From the data underneath, reproduce exactly the stretch that begins at the line with "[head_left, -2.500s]" and ends after the line with "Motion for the".

## [Recorded data]
BEGIN
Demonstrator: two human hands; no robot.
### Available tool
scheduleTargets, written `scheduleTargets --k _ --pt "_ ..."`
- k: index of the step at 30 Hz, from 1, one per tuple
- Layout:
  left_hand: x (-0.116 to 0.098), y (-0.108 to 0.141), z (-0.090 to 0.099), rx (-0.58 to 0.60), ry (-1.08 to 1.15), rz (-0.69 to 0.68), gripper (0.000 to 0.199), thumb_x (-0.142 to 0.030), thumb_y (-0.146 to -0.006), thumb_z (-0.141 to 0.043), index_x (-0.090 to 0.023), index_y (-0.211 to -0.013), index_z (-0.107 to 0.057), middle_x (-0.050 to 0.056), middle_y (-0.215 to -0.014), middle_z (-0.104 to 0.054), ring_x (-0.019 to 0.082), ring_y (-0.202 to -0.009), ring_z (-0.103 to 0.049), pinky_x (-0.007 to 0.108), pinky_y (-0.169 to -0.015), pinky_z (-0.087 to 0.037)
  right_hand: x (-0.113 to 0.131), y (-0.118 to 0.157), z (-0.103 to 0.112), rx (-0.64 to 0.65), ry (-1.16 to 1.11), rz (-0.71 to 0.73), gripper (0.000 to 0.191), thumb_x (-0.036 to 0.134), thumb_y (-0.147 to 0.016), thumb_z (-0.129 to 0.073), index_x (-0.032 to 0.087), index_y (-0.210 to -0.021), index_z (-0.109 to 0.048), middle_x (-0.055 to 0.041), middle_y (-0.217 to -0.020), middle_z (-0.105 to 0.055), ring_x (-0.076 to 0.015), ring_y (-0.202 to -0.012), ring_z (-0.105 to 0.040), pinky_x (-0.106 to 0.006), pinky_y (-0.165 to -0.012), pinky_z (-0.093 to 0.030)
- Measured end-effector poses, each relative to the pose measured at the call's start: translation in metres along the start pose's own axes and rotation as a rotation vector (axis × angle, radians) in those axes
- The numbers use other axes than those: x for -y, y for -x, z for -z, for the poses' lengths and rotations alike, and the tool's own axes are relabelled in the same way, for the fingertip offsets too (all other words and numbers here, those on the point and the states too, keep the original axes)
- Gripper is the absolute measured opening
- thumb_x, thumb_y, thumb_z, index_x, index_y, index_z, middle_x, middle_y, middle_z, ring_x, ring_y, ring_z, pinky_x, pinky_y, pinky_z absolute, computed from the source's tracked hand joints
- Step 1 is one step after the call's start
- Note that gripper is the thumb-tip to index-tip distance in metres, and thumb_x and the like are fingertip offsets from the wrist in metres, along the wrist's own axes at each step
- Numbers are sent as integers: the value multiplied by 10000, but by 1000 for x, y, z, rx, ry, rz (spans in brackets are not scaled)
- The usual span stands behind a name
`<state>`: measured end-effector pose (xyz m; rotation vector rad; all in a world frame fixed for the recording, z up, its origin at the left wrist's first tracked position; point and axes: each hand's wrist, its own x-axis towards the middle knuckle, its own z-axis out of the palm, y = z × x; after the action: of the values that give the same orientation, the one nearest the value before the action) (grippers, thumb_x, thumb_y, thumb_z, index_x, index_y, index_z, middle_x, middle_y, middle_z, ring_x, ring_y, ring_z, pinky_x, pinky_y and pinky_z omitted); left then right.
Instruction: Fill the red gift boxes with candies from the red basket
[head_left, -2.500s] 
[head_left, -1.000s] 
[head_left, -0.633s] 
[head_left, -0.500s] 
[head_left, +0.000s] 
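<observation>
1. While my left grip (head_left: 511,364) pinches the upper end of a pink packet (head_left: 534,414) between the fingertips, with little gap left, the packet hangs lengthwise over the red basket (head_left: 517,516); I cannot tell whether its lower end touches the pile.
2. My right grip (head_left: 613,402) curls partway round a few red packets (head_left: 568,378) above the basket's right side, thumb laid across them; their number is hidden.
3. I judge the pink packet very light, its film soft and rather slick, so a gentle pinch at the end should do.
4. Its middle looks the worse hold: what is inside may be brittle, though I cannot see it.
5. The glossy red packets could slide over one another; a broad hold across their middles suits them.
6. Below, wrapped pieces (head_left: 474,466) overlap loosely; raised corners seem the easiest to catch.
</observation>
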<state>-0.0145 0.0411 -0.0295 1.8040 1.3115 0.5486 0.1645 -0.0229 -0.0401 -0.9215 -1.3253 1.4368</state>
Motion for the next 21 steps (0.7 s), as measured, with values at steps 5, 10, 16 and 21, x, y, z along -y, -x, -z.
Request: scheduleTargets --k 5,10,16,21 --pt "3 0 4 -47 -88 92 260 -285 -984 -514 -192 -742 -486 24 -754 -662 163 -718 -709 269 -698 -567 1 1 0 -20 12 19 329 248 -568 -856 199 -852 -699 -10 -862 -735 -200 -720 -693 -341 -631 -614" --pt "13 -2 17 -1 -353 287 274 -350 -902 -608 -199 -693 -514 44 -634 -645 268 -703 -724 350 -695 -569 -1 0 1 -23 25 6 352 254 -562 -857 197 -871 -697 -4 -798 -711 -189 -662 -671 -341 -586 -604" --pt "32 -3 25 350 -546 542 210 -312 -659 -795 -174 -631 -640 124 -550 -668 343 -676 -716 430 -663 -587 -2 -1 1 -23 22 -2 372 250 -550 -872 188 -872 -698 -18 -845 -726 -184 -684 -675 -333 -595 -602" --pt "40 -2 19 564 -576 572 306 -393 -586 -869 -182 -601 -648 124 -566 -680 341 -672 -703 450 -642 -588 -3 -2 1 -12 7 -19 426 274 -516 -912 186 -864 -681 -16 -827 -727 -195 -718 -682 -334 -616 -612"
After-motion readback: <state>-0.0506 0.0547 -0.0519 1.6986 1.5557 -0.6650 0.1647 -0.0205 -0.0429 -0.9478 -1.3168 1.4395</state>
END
## [Problem solution]
[head_left, -2.500s] 
[head_left, -1.000s] 
[head_left, -0.633s] 
[head_left, -0.500s] 
[head_left, +0.000s] 
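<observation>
1. While my left grip (head_left: 511,364) pinches the upper end of a pink packet (head_left: 534,414) between the fingertips, with little gap left, the packet hangs lengthwise over the red basket (head_left: 517,516); I cannot tell whether its lower end touches the pile.
2. My right grip (head_left: 613,402) curls partway round a few red packets (head_left: 568,378) above the basket's right side, thumb laid across them; their number is hidden.
3. I judge the pink packet very light, its film soft and rather slick, so a gentle pinch at the end should do.
4. Its middle looks the worse hold: what is inside may be brittle, though I cannot see it.
5. The glossy red packets could slide over one another; a broad hold across their middles suits them.
6. Below, wrapped pieces (head_left: 474,466) overlap loosely; raised corners seem the easiest to catch.
</observation>
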<state>-0.0145 0.0411 -0.0295 1.8040 1.3115 0.5486 0.1645 -0.0229 -0.0401 -0.9215 -1.3253 1.4368</state>
Motion for the next 21 steps (0.7 s), as measured, with values at steps 5, 10, 16 and 21, x, y, z along -y, -x, -z.

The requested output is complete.